⟨
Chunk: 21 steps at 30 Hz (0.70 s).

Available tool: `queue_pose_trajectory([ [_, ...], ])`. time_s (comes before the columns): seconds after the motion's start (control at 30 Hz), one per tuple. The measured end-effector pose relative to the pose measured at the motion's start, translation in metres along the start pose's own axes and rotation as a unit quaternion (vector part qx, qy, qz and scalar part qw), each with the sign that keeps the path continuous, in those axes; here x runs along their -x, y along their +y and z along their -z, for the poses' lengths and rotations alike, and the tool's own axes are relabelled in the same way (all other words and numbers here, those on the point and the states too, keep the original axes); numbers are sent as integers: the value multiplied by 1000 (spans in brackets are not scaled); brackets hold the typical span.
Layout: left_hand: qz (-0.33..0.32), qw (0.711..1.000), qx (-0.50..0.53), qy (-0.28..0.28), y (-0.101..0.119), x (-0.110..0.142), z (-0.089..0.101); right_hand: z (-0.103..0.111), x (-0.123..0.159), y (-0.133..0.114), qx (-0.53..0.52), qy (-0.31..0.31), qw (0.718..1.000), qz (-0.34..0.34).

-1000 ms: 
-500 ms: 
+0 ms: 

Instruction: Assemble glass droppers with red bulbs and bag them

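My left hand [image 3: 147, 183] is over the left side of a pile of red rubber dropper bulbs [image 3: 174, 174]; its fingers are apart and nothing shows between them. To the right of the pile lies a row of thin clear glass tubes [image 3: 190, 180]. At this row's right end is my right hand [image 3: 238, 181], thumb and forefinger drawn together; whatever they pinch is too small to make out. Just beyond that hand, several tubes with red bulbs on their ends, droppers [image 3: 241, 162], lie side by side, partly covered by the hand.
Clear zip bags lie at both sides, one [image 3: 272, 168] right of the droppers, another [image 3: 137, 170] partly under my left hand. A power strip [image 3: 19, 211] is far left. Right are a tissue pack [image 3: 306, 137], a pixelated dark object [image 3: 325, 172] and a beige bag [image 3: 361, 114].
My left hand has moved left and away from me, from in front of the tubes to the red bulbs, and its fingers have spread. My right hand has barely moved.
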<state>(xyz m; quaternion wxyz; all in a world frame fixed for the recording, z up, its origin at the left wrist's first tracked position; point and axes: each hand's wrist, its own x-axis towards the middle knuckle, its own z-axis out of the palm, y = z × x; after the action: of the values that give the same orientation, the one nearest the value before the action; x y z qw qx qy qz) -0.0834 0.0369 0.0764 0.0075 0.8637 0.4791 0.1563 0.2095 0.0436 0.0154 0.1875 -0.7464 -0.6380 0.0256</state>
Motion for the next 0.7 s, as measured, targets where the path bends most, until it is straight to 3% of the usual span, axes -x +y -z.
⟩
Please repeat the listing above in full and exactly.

Chunk: 21 steps at 30 Hz (0.70 s).

Available tool: `queue_pose_trajectory([ [_, ...], ])`. time_s (comes before the columns): seconds after the motion's start (control at 30 Hz), one per tuple. The measured end-effector pose relative to the pose measured at the motion's start, translation in metres along the start pose's own axes and rotation as a unit quaternion (vector part qx, qy, qz and scalar part qw), each with the sign that keeps the path continuous, in those axes; here x runs along their -x, y along their +y and z along their -z, for the poses' lengths and rotations alike, and the tool's own axes are relabelled in the same way (all other words and numbers here, those on the point and the states too, keep the original axes); numbers are sent as integers: the value multiplied by 1000 (spans in brackets are not scaled); brackets hold the typical span.
Layout: left_hand: qz (-0.33..0.32), qw (0.711..1.000), qx (-0.50..0.53), qy (-0.28..0.28), y (-0.101..0.119), x (-0.110..0.142), z (-0.089..0.101); right_hand: z (-0.103..0.111), x (-0.123..0.159), y (-0.133..0.114), qx (-0.53..0.52), qy (-0.31..0.31), qw (0.718..1.000), qz (-0.34..0.34).

-1000 ms: 
-500 ms: 
+0 ms: 

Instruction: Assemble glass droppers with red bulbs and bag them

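My left hand [image 3: 147, 183] is over the left side of a pile of red rubber dropper bulbs [image 3: 174, 174]; its fingers are apart and nothing shows between them. To the right of the pile lies a row of thin clear glass tubes [image 3: 190, 180]. At this row's right end is my right hand [image 3: 238, 181], thumb and forefinger drawn together; whatever they pinch is too small to make out. Just beyond that hand, several tubes with red bulbs on their ends, droppers [image 3: 241, 162], lie side by side, partly covered by the hand.
Clear zip bags lie at both sides, one [image 3: 272, 168] right of the droppers, another [image 3: 137, 170] partly under my left hand. A power strip [image 3: 19, 211] is far left. Right are a tissue pack [image 3: 306, 137], a pixelated dark object [image 3: 325, 172] and a beige bag [image 3: 361, 114].
My left hand has moved left and away from me, from in front of the tubes to the red bulbs, and its fingers have spread. My right hand has barely moved.
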<state>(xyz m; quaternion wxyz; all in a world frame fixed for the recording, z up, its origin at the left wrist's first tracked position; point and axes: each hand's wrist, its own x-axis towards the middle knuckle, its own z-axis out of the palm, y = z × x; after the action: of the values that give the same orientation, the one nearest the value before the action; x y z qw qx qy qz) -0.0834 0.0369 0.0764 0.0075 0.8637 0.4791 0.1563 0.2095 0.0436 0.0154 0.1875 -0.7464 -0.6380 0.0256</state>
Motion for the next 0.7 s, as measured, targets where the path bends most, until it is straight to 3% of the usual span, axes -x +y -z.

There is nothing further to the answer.